TRY IT: Once the line holding "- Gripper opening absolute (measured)" is found in the listing below, write it out and each later line exactly, up to and including the one holding "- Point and".

SUPPLIED DATA:
■ ■ ■ ■ ■ ■ ■

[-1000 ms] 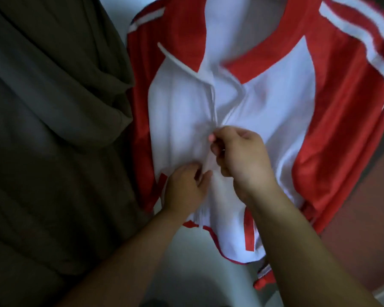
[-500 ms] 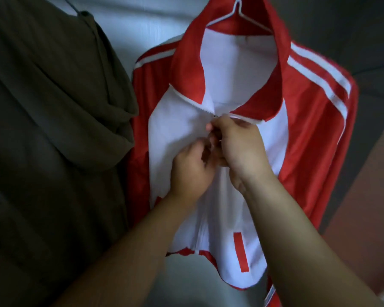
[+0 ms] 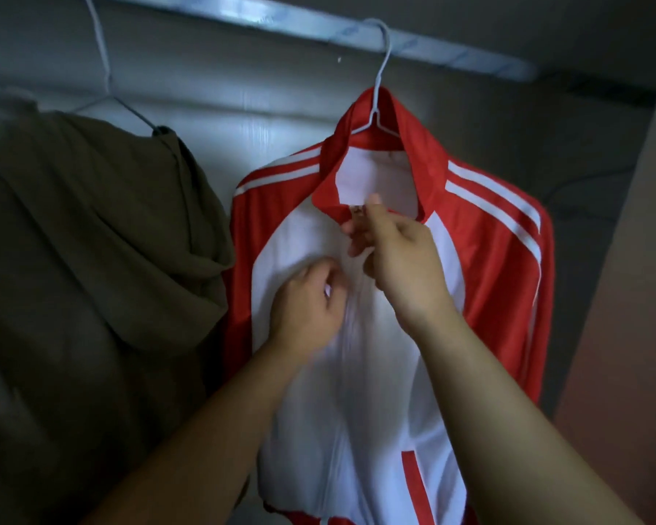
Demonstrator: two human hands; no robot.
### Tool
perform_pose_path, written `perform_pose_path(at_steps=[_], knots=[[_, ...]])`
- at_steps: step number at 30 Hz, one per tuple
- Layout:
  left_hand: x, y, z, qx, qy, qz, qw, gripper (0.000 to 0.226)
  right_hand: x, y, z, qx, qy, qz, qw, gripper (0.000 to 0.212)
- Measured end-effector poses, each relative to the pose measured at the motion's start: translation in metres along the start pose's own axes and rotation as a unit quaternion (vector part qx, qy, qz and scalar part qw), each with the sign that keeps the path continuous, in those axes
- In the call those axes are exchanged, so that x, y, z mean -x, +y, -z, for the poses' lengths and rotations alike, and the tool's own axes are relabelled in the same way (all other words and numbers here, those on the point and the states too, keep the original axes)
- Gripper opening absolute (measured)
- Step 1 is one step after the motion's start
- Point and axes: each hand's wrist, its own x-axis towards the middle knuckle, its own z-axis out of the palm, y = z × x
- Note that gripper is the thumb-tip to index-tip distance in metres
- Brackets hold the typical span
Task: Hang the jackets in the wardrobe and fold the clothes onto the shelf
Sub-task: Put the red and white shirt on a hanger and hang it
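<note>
A red and white track jacket (image 3: pixel 481 267) hangs on a pale wire hanger (image 3: pixel 379 81) from the wardrobe rail (image 3: pixel 319 20). Its front is zipped up to the collar. My right hand (image 3: pixel 398 255) pinches the zipper pull (image 3: pixel 356 211) at the base of the collar. My left hand (image 3: pixel 307 301) grips the white front fabric beside the zipper line, a little lower down.
An olive-brown hooded jacket (image 3: pixel 91 259) hangs on a second wire hanger (image 3: pixel 103 62) to the left, touching the red sleeve. The wardrobe's side panel (image 3: pixel 622 297) stands at the right. The pale back wall (image 3: pixel 243 119) lies behind both garments.
My right hand has drawn the zipper pull up from mid-chest to the collar. My left hand has followed upward on the fabric. The view has tilted up, revealing the rail and hangers.
</note>
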Motion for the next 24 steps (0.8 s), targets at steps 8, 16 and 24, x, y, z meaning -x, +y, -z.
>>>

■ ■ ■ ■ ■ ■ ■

WRITTEN RESPONSE:
- Gripper opening absolute (measured)
- Step 1 is one step after the motion's start
- Point and axes: each hand's wrist, its own x-axis towards the middle knuckle, its own z-axis out of the palm, y = z × x

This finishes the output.